=== DATA PROVIDED ===

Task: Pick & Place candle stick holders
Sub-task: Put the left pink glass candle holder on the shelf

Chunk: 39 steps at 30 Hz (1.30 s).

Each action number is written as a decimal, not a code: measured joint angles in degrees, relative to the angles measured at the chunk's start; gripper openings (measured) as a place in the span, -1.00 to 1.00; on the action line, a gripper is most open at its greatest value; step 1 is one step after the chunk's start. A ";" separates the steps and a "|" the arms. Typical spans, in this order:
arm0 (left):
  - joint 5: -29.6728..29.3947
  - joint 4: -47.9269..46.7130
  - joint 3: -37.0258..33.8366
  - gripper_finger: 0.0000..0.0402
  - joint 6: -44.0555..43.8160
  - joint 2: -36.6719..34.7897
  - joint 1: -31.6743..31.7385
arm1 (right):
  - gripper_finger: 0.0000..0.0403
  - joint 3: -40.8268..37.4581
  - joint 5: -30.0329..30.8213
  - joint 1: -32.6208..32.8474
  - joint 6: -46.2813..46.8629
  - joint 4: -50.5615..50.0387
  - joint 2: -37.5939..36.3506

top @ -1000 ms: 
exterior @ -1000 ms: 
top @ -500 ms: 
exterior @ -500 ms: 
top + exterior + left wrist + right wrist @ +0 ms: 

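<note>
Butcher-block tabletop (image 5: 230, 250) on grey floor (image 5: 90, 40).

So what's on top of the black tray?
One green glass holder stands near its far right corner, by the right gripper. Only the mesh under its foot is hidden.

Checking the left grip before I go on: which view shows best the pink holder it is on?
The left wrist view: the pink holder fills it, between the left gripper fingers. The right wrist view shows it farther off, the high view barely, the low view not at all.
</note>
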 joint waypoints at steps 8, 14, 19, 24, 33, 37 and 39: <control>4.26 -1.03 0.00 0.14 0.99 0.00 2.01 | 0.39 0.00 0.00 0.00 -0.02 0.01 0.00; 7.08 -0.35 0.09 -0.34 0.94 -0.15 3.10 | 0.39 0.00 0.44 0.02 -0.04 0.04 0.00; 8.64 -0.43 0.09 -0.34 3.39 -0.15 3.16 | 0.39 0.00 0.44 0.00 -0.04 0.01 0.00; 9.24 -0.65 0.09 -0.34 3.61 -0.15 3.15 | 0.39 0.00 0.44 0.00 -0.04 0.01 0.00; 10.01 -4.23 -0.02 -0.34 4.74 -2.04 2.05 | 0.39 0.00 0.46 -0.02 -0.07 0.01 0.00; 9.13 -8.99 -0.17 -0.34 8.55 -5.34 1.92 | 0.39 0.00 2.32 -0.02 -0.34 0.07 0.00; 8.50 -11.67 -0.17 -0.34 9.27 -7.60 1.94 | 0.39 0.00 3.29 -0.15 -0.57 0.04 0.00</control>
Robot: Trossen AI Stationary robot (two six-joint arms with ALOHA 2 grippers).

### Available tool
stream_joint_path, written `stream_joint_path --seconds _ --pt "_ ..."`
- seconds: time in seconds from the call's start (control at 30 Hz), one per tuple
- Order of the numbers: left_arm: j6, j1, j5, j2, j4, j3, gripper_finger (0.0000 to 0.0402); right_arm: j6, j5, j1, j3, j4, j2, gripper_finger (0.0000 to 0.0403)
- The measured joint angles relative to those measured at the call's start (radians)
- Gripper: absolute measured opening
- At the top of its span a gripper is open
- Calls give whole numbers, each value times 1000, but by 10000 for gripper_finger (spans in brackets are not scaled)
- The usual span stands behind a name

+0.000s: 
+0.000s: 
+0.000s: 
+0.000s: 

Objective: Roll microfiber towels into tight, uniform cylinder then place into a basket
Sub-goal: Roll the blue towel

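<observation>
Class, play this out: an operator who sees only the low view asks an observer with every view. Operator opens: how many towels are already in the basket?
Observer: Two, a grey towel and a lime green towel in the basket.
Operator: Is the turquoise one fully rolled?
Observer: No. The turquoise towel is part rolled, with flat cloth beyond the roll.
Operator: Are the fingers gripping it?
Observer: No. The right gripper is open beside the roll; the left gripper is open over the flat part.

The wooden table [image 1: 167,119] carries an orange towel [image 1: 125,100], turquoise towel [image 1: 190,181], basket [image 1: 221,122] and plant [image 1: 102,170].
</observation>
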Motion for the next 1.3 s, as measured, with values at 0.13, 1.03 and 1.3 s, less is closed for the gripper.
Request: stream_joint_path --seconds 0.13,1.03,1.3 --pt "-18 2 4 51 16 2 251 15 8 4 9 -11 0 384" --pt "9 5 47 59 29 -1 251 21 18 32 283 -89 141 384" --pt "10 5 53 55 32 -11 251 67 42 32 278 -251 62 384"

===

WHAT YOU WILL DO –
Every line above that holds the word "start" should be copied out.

WRITTEN RESPONSE –
Each action number is written as a decimal, not a code: measured joint angles in degrees, relative to the angles measured at the chunk's start; gripper openings (measured) as a place in the span, -1.00 to 1.00; on the action line, a gripper is most open at its greatest value; step 1 is one step after the chunk's start. A ";" separates the steps and a "|" the arms. Typical spans, in this order:
- seconds: time in seconds from the call's start (control at 30 Hz), one per tuple
- The measured joint angles relative to those measured at the call's start (radians)

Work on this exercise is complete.